● **WHAT YOU ARE ASKED TO DO**
Output nothing but the lines from the first line of the listing below through the line containing "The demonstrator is", printed exactly and free of pictures.

-- STORED DATA follows --

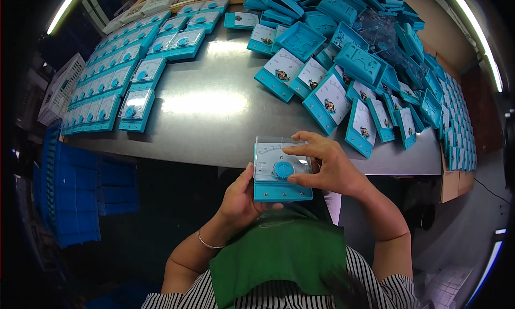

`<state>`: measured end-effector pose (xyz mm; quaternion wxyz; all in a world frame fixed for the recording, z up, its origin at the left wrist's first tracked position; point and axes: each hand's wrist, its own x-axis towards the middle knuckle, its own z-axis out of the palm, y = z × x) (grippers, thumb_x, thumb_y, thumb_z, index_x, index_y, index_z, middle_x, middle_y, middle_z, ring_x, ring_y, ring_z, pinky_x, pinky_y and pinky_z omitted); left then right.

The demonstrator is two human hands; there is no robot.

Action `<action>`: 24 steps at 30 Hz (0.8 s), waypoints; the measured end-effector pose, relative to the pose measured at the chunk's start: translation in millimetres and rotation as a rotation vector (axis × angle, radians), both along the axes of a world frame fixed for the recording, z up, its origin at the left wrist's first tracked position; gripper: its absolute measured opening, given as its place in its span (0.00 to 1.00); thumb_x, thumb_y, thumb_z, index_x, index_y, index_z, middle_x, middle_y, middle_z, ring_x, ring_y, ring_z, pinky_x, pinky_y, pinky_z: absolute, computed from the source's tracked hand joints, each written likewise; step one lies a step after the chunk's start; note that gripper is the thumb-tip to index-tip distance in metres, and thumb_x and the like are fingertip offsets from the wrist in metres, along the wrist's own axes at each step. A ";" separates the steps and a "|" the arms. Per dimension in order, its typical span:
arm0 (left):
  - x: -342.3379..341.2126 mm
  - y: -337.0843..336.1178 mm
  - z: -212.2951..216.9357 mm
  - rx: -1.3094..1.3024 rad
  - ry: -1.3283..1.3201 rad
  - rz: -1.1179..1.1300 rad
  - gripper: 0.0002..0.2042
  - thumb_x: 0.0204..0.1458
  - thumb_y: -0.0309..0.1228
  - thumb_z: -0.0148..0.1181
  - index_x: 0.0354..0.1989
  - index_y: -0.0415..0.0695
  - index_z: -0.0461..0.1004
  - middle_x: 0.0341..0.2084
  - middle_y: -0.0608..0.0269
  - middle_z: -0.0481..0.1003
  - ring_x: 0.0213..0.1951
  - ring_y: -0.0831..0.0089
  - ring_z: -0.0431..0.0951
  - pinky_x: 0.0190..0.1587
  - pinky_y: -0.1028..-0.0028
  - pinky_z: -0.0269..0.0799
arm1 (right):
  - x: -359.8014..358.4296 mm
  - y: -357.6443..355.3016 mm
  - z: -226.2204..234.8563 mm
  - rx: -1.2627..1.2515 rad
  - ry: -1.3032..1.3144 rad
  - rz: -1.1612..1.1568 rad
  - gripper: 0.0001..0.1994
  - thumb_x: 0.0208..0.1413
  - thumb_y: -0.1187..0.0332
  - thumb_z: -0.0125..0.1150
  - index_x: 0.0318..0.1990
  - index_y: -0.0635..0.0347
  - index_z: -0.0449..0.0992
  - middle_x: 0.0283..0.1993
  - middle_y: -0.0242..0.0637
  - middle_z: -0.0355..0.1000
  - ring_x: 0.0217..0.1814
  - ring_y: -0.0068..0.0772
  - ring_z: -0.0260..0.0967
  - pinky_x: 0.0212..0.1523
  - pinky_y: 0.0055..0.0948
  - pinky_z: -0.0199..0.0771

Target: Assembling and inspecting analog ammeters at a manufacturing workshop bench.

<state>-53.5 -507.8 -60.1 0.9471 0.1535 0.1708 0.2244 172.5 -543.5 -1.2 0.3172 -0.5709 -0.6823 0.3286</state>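
A turquoise panel meter (268, 191) with a white dial face rests in my left hand (240, 196), tilted up toward me. My left thumb lies along its left side, and the other fingers are mostly hidden beneath. A clear plastic cover (266, 140) lies over the dial, its upper edge showing past the case. Under it is a round blue disc (283, 170). Over the meter's right part is my right hand (327, 164), thumb and fingers spread apart. The thumb tip is beside the disc; the fingertips are at the dial's upper part, seemingly touching the cover.
A metal table (214, 94) lies ahead. Rows of covered meters (107, 83) stand at left. Uncovered meters (328, 102) and a heap of turquoise housings (362, 62) cover the right side, with more stacked units (458, 126) farther right. Blue bins (70, 191) stand at lower left.
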 end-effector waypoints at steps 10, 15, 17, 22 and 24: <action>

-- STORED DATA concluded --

● **RESULT OF THE TASK**
`<state>`: measured end-effector pose (xyz mm; quaternion wxyz; all in a world frame fixed for the recording, z up, its origin at the left wrist's first tracked position; point and axes: each hand's wrist, its own x-axis towards the middle knuckle, its own z-axis out of the palm, y = z × x) (grippers, thumb_x, thumb_y, thumb_z, index_x, index_y, index_z, middle_x, middle_y, middle_z, ring_x, ring_y, ring_z, pinky_x, pinky_y and pinky_z omitted); left then right.

The demonstrator is two human hands; there is no robot.

Nothing more remains for this exercise.